Action item:
Restate each of the lines below word for word and drop every picture.

Raw data:
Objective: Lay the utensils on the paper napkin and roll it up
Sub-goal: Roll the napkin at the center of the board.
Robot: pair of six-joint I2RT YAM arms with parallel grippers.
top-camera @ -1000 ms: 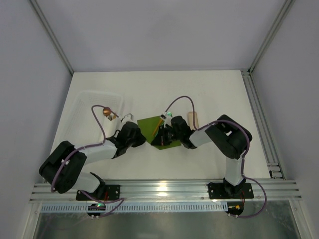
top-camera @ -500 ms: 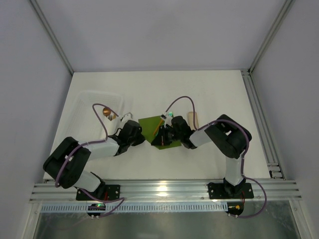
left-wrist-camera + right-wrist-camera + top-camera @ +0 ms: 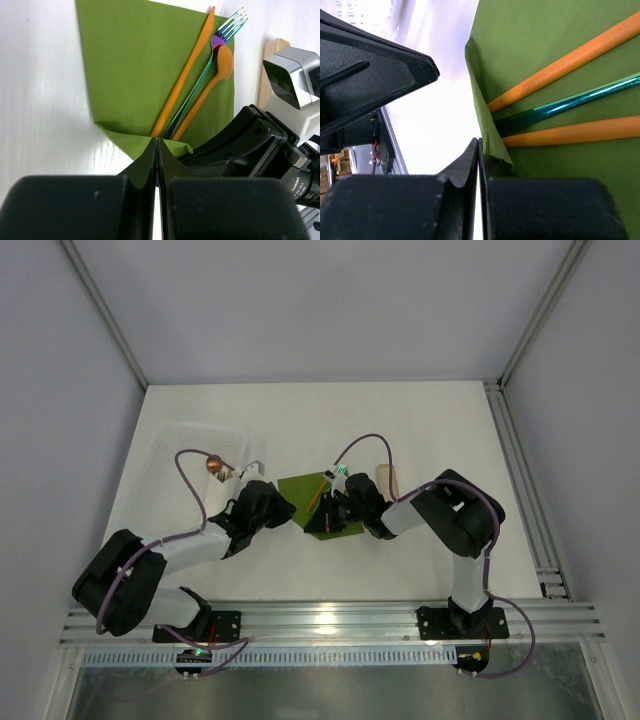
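Our right gripper (image 3: 478, 142) pinches the paper napkin's (image 3: 130, 65) folded corner over the utensils (image 3: 196, 82). Our left gripper (image 3: 157, 142) sits pressed together beside that fold

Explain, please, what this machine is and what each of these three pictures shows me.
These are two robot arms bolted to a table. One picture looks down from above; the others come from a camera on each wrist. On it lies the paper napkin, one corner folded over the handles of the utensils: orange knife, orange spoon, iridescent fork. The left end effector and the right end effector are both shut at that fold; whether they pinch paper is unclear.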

Your solution:
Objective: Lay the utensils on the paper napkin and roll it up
Sub-goal: Roll the napkin at the center of the board.
Robot: pair of six-joint I2RT YAM arms with parallel grippers.
top-camera @ -1000 ms: 
top-camera @ -500 ms: 
left-wrist-camera + right-wrist-camera + top-camera @ +0 ms: 
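Our right gripper (image 3: 478, 142) pinches the paper napkin's (image 3: 130, 65) folded corner over the utensils (image 3: 196, 82). Our left gripper (image 3: 157, 142) sits pressed together beside that fold

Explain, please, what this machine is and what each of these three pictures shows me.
These are two robot arms bolted to a table. One picture looks down from above; the others come from a camera on each wrist. On it lies the paper napkin, one corner folded over the handles of the utensils: orange knife, orange spoon, iridescent fork. The left end effector and the right end effector are both shut at that fold; whether they pinch paper is unclear.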

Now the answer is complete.